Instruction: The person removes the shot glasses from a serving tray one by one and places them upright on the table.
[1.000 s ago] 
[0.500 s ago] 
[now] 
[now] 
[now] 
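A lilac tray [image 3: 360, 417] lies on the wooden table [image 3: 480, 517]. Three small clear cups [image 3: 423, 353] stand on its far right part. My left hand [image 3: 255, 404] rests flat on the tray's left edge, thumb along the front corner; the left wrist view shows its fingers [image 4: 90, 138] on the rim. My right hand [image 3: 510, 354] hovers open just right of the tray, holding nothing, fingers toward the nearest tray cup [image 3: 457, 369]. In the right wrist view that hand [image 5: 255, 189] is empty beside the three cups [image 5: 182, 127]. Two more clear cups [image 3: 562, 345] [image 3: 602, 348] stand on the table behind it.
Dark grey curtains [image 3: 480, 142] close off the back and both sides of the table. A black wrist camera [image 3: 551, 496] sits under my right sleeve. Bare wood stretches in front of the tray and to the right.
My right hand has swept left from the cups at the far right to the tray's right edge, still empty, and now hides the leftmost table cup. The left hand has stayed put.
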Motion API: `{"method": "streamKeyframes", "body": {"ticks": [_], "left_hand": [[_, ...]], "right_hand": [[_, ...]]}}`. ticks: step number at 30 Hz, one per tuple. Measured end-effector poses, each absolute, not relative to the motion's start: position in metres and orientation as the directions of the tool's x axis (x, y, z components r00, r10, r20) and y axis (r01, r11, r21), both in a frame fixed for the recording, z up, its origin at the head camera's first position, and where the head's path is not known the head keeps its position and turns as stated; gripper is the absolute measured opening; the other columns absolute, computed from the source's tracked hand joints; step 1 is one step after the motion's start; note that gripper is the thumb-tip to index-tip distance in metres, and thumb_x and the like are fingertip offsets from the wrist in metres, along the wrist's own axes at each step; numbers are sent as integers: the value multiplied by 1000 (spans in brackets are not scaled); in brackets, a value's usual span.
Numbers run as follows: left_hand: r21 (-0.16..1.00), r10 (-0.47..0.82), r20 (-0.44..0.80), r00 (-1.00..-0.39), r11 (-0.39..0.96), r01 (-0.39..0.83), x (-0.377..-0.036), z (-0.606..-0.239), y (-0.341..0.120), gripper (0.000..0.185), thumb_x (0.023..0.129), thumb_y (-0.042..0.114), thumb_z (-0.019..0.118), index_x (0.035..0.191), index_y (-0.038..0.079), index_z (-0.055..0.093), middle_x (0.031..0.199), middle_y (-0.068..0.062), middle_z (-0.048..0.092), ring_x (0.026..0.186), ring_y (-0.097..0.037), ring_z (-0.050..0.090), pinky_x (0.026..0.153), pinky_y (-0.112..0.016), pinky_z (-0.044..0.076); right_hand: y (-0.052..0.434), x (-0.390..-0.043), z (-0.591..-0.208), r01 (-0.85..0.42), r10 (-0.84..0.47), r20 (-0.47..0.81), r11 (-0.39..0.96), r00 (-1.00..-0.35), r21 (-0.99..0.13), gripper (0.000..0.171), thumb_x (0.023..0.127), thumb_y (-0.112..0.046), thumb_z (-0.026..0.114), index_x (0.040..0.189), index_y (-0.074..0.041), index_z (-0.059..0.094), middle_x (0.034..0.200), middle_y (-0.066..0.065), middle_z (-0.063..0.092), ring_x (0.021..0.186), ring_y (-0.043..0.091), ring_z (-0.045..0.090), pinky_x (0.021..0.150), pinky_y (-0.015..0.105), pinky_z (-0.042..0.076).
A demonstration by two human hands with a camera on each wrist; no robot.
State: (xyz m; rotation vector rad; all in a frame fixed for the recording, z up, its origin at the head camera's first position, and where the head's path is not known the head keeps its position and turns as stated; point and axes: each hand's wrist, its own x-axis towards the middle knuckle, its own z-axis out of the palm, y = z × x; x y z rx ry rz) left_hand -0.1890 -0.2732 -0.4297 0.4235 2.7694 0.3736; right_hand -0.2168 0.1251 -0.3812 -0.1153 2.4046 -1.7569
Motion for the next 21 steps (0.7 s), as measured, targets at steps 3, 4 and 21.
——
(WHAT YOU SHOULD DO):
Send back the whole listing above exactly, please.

(EXPECTED ANSWER):
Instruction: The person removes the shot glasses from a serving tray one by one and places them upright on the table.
[1.000 s ago] 
[0.500 s ago] 
[now] 
[now] 
[now] 
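A lilac tray [image 3: 360, 417] lies on the wooden table [image 3: 480, 517]. Three small clear cups [image 3: 423, 353] stand on its far right part. My left hand [image 3: 255, 404] rests flat on the tray's left edge, thumb along the front corner; the left wrist view shows its fingers [image 4: 90, 138] on the rim. My right hand [image 3: 510, 354] hovers open just right of the tray, holding nothing, fingers toward the nearest tray cup [image 3: 457, 369]. In the right wrist view that hand [image 5: 255, 189] is empty beside the three cups [image 5: 182, 127]. Two more clear cups [image 3: 562, 345] [image 3: 602, 348] stand on the table behind it.
Dark grey curtains [image 3: 480, 142] close off the back and both sides of the table. A black wrist camera [image 3: 551, 496] sits under my right sleeve. Bare wood stretches in front of the tray and to the right.
My right hand has swept left from the cups at the far right to the tray's right edge, still empty, and now hides the leftmost table cup. The left hand has stayed put.
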Motion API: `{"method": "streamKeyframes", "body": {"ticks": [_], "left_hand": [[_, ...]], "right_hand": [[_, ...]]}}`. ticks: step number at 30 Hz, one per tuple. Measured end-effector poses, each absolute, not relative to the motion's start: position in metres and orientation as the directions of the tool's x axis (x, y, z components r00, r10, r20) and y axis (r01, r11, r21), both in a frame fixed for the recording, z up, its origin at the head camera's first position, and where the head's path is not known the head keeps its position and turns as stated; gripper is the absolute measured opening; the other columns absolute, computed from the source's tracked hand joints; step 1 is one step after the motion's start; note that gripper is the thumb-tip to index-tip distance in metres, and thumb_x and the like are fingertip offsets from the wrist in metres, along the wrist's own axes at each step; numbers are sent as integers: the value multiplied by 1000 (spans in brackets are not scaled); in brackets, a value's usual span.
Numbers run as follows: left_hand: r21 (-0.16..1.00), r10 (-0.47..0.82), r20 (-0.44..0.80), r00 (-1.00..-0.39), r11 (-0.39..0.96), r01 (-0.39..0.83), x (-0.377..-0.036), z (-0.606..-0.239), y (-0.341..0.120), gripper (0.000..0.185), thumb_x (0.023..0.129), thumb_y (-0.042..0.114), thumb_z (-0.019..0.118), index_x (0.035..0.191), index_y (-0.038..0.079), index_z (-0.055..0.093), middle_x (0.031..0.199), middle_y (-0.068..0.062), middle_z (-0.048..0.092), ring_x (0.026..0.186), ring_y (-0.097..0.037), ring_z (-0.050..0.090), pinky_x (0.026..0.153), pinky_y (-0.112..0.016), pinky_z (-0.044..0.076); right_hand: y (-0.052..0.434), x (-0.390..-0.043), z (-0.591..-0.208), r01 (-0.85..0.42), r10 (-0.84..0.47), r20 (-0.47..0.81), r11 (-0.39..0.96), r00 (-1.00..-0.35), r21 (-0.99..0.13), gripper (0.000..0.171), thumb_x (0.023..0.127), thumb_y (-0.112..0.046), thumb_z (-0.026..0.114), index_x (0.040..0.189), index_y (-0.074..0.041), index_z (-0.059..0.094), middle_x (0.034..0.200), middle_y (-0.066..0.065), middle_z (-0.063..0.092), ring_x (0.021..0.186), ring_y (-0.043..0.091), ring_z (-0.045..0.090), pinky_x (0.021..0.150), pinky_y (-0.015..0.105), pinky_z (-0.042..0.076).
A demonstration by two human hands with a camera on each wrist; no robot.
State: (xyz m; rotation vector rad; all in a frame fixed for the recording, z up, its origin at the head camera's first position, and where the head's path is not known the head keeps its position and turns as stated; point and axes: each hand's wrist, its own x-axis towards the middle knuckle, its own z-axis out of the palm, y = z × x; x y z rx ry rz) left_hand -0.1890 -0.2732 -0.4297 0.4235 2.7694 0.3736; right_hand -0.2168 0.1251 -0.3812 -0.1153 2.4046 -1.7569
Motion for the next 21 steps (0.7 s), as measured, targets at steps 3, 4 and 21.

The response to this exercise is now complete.